Pg. 4, first sentence: “where α limits the range of activation to [0, α]” Teaches that α is used in determining the quantization range. Because α is dynamically adjusted in order to minimize accuracy degradation (corresponds to error) and α is a component of the quantization range then the quantization range is being updated according to the determined error. (accuracy degradation))

Wu and Choi are analogous art to the claimed invention because they are both directed to methods of quantizing layers of neural networks.

It would have been obvious for one of ordinary skill in the arts before the effective filing date of the claimed invention to incorporate the idea of Determining an error between the output tensor and the quantized output tensor, and determining an update to the quantization range using the determined error as taught by Choi into the system of Wu in order to leverage “a new parameter α that is used to represent the clipping level in the activation function and is learned via back-propagation. α sets the quantization scale smaller than ReLU to reduce the quantization error” (Choi et al, Pg. 2, Bullet 1)

Regarding Claim 13,
	Wu in view of Choi teaches the system of claim 12.
	Wu further teaches wherein the quantization range for output tensors of the neural network layer is defined by a minimum scalar value and a maximum scalar value. (Pg. 3, Section 3.1: “Uniform quantization transforms the input value … to lie within [-2b-1, 2b-1 - 1], where inputs outside the range are clipped to the nearest bound.” Teaches that the range of quantization is defined by the minimum scalar value of “-2b-1 ” and the maximum scalar value of “2b-1 - 1”)


Regarding claim 14,

Wu in view of Choi teaches the system of claim 12.
Choi further teaches wherein the quantization range for output tensors of the neural network layer is defined by i) a minimum tensor having a same number of elements as the output tensors of the neural network layer and ii) a maximum tensor having a same number of elements as the output tensors of the neural network layer.(Pg. 11, Section A.1: “One of key questions is the optimal scope for α… We considered 3 possible choices: (a) Individual α for each neuron activation, (b) Shared α among neurons within the same output channel, and (c) Shared α within a layer.” and Pg. 3, Section 4: “Building on these insights, we introduce PACT, a new activation quantization scheme in which the ActFn has a parameterized clipping level, α. α is dynamically adjusted via gradient descent-based training with the objective of minimizing the accuracy degradation arising from quantization. … α limits the range of activation to [0,α].” teaches that the parameter α is used in determining the quantization range and can define a different quantization maximum (α) and therefore a different quantization range to individual elements (“individual α for each neuron activation”).
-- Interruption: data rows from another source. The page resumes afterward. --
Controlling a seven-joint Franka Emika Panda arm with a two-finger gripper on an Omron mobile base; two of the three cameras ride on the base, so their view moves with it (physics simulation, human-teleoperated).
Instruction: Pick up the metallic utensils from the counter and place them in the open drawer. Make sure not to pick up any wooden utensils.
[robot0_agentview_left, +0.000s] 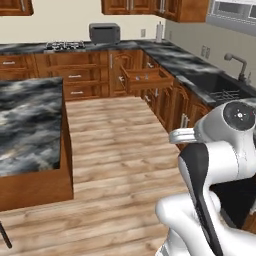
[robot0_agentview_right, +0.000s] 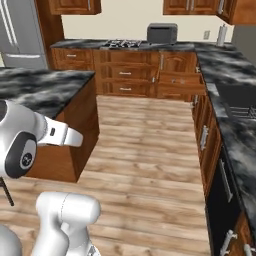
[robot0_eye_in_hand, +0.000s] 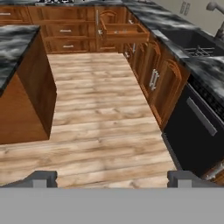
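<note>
- The gripper (robot0_eye_in_hand: 112, 178) is hanging over the plank floor (robot0_eye_in_hand: 100, 127) with its two dark fingertips (robot0_eye_in_hand: 43, 178) spread wide apart, holding nothing and touching nothing
- One drawer (robot0_agentview_left: 145, 78) is standing pulled out from the far cabinets, its short silver bar handle facing the room; whether anything is lying inside, I cannot tell
- One marbled counter (robot0_agentview_left: 27, 125) is sitting on its brown wooden base to the left, and the stretch of slab in sight is showing me no forks, cleaver or wooden spoon
- One sink (robot0_agentview_left: 220, 90) with one faucet (robot0_agentview_left: 239, 64) is sitting in the worktop on the right
- One toaster (robot0_agentview_right: 162, 33) is resting on the back worktop
</note>
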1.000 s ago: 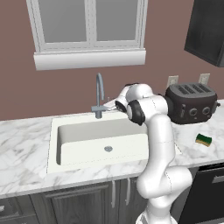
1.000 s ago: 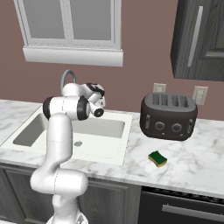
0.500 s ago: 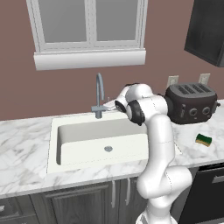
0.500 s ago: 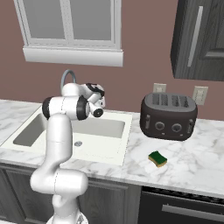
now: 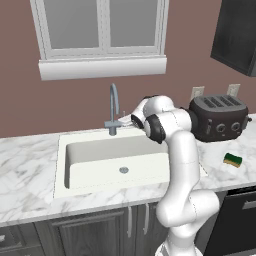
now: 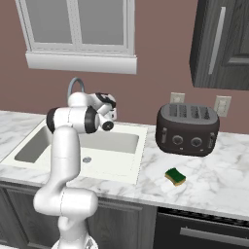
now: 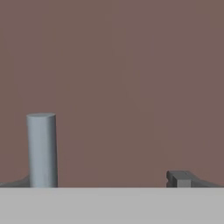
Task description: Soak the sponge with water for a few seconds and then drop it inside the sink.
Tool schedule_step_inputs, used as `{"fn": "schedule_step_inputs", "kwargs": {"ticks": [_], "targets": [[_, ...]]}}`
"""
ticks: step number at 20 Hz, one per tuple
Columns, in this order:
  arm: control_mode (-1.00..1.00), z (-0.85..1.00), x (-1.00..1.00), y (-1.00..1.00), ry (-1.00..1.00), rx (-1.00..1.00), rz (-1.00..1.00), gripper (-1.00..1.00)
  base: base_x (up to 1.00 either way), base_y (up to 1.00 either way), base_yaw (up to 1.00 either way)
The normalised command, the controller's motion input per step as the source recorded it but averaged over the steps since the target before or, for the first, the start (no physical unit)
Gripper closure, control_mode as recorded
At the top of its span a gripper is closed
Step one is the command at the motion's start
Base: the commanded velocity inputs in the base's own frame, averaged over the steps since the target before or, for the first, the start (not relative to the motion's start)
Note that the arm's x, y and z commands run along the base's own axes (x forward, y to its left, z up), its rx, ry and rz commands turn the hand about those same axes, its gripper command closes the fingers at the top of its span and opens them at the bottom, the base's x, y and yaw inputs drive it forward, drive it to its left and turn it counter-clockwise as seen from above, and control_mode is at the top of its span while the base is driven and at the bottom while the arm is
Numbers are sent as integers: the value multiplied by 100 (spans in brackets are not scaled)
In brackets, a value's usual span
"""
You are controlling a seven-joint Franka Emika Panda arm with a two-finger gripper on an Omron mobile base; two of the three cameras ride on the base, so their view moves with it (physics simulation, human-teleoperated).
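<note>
- One sink (image 5: 90, 172) is set into the marble counter (image 5: 25, 165); its off-white basin holds nothing but a small round drain (image 5: 123, 170) at the middle of its floor.
- One grey gooseneck tap (image 5: 114, 112) stands at the basin's back rim, at about 12 o'clock from the drain in the left base view; in the hand view its stem (image 7: 42, 151) rises as a grey cylinder at lower left, against the brown wall.
- One sponge (image 6: 175, 176), yellow with a dark green top, lies flat on the counter, well apart from the sink; in the right base view it is at about 6 o'clock from the toaster, and in the left base view (image 5: 232, 160) at about 3 o'clock from the basin.
- One dark toaster (image 6: 187, 129) with four slots stands against the wall, near the sponge.
- One gripper (image 5: 129, 121) is held just beside the tap, above the basin's back rim; its jaws are spread wide and hold nothing.
- Two wall sockets (image 6: 177, 97) sit behind the toaster.
</note>
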Motion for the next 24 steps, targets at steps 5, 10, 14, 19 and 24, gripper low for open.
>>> {"fn": "schedule_step_inputs", "kwargs": {"ticks": [5, 10, 14, 19, 24], "targets": [[-100, -31, 0, -38, 0, 2, -5, -100, 0, 0, 0], [-100, -27, 0, -38, 0, 0, -5, -100, 0, 0, 0], [-100, -37, 0, -43, 0, 2, -5, -100, 0, 0, 0], [-100, -44, 0, -47, 0, 5, -6, -100, 0, 0, 0], [-100, -50, 0, -49, 0, 7, -5, -100, 0, 0, 0]]}}
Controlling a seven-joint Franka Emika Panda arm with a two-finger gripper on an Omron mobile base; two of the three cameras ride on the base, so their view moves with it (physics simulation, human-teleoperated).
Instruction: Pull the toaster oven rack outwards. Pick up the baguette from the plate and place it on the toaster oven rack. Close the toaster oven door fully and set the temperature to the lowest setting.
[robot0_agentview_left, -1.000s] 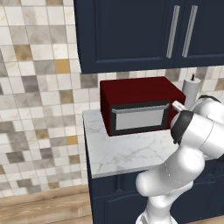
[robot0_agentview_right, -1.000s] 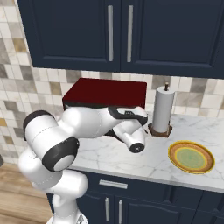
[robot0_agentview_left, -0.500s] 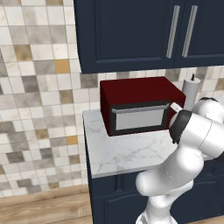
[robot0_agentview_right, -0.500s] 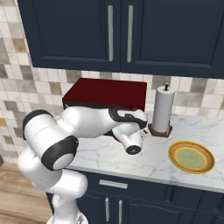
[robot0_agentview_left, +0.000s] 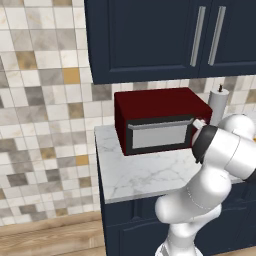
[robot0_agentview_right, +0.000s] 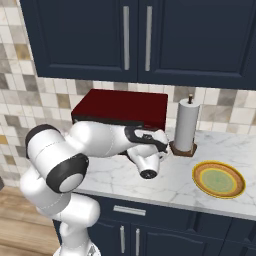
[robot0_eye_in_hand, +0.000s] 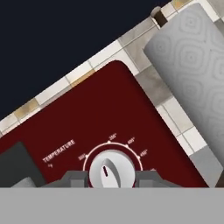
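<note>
The dark red toaster oven stands on the counter with its black-framed door closed. The door hides the rack, and the baguette is out of view. The yellow-orange plate lies bare on the counter to the right. In the hand view my gripper sits at the oven's red side panel, its two fingertips pressed on either side of the white temperature knob. The knob's red mark points roughly straight up in that tilted view.
A paper towel roll stands upright just right of the oven, close beside my hand, and also appears in the hand view. My arm stretches across the front of the oven. Dark blue cabinets hang overhead.
</note>
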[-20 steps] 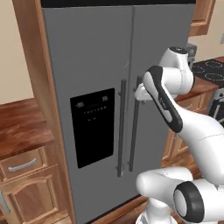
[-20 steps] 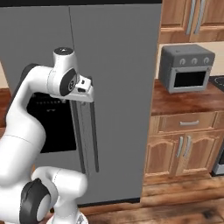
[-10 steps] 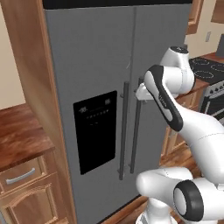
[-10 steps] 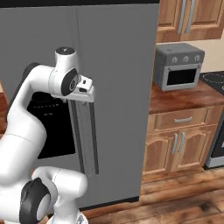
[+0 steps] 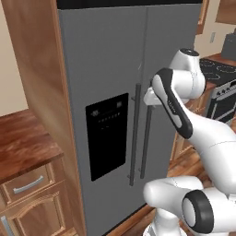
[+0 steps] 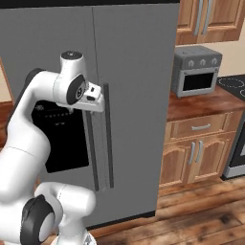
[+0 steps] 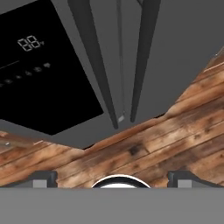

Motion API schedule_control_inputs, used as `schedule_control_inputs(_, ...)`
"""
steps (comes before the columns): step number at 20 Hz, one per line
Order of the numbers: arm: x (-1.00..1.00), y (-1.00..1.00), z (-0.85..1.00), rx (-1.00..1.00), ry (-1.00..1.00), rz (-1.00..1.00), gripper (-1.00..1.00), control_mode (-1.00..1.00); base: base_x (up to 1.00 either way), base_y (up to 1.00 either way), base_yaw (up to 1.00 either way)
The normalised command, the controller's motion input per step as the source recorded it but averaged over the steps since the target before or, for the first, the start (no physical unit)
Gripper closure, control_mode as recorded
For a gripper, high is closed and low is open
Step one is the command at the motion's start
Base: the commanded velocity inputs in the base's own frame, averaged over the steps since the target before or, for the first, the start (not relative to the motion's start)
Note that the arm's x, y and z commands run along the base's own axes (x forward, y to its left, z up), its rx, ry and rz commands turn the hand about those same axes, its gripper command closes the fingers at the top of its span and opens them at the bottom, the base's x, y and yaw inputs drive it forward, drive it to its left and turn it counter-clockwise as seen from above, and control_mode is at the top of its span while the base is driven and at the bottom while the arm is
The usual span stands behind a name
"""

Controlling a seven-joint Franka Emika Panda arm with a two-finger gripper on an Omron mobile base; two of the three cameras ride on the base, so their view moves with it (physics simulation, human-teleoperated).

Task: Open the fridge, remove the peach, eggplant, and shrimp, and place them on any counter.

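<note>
**Fridge shut, pincer not yet on a handle**

The fridge (image 5: 115,92) stands closed, both doors flush, its two dark bar handles (image 6: 107,139) side by side at the centre seam. Peach, eggplant and shrimp are presumably inside. The pincer (image 7: 112,177) hangs just before the handles, fingers wide apart, holding nothing. Risk: closing beside or between the bars instead of around one, so the pull slips. The worktop (image 6: 201,103) beside the fridge carries a toaster oven (image 6: 196,69), leaving limited room.
</note>
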Motion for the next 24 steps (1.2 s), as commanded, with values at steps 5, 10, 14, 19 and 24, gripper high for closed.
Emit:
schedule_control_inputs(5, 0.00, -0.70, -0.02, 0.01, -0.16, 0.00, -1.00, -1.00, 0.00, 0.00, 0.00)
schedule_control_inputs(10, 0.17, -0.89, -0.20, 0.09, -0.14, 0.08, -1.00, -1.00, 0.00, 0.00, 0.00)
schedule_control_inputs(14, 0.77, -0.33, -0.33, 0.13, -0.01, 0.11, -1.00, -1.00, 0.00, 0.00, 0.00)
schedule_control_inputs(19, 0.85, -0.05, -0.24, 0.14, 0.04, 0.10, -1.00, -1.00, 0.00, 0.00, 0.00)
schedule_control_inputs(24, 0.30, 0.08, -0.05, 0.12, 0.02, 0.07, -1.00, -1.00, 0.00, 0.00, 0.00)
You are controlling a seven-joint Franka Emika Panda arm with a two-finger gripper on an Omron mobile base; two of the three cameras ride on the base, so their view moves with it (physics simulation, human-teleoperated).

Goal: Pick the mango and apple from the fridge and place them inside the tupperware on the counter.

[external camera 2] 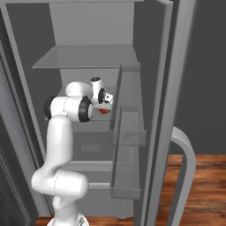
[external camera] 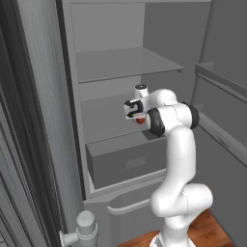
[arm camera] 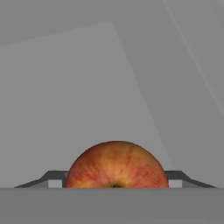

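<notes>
Nearest to the hand camera, the apple (arm camera: pixel 116 166) is seen at 6 o'clock of the hand view, round and red with an orange-yellow blush toward its middle. It is framed by the gripper (arm camera: pixel 116 181), whose dark finger tips (arm camera: pixel 54 180) are pressed against it at 8 o'clock and at 4 o'clock. The jaws are therefore closed on the fruit from both sides, with no gap seen between pad and skin. Behind the fruit a flat grey shelf surface is shown.

In the left base view the fridge (external camera: pixel 125 62) is found open, with plain grey walls. The arm is stretched into it (the wrist is bent toward 9 o'clock), and the apple is visible as a small red spot under the hand, just above the boxy grey drawer (external camera: pixel 130 164). In the right base view the same red spot is seen at 3 o'clock of the hand, near the door shelves (external camera 2: pixel 128 132).
</notes>
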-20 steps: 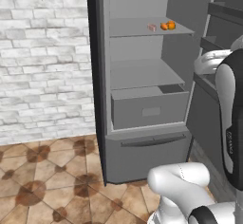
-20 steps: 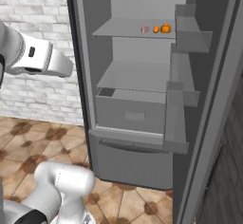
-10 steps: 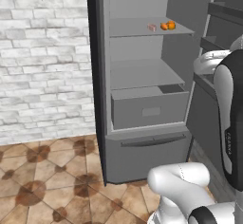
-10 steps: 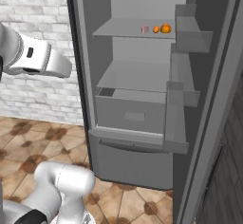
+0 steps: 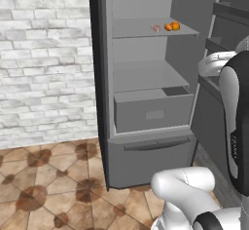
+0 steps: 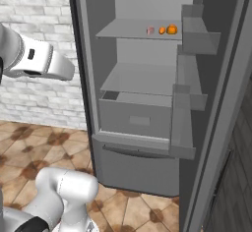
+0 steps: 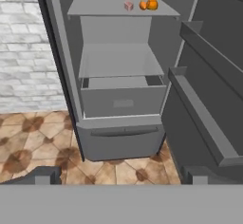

This means that there is a distinct max of α and minimum 0 per element.) 

It would have been obvious for one of ordinary skill in the arts before the effective filing date of the claimed invention to incorporate the idea of “wherein the quantization range for output tensors of the neural network layer is defined by i) a minimum tensor having a same number of elements as the output tensors of the neural network layer and ii) a maximum tensor having a same number of elements as the output tensors of the neural network layer” as taught by Choi into the system of Wu in order to leverage “a new parameter α that is used to represent the clipping level in the activation function and is learned via back-propagation. α sets the quantization scale smaller than ReLU to reduce the quantization error” (Choi et al, Pg. 2, Bullet 1)




Regarding claim 15,

Wu in view of Choi teaches the system of claim 12.
Choi further teaches wherein the quantization range for output tensors of the neural network layer is defined by i) a minimum tensor having a number of elements equal to a number of channels of the output tensors and ii) a maximum tensor having a number of elements equal to the number of channels of the output tensors (Pg. 11, Section A.1: “One of key questions is the optimal scope for α… We considered 3 possible choices: (a) Individual α for each neuron activation, (b) Shared α among neurons within the same output channel, and (c) Shared α within a layer.” and Pg. 3, Section 4: “Building on these insights, we introduce PACT, a new activation quantization scheme in which the ActFn has a parameterized clipping level, α. α is dynamically adjusted via gradient descent-based training with the objective of minimizing the accuracy degradation arising from quantization. … α limits the range of activation to [0,α].” teaches that the parameter α is used in determining the quantization range and can define a different quantization maximum (α) and therefore a different quantization range to individual elements (“Shared α among neurons within the same output channel”). This means that there is a distinct max of α and minimum 0 per output channel.)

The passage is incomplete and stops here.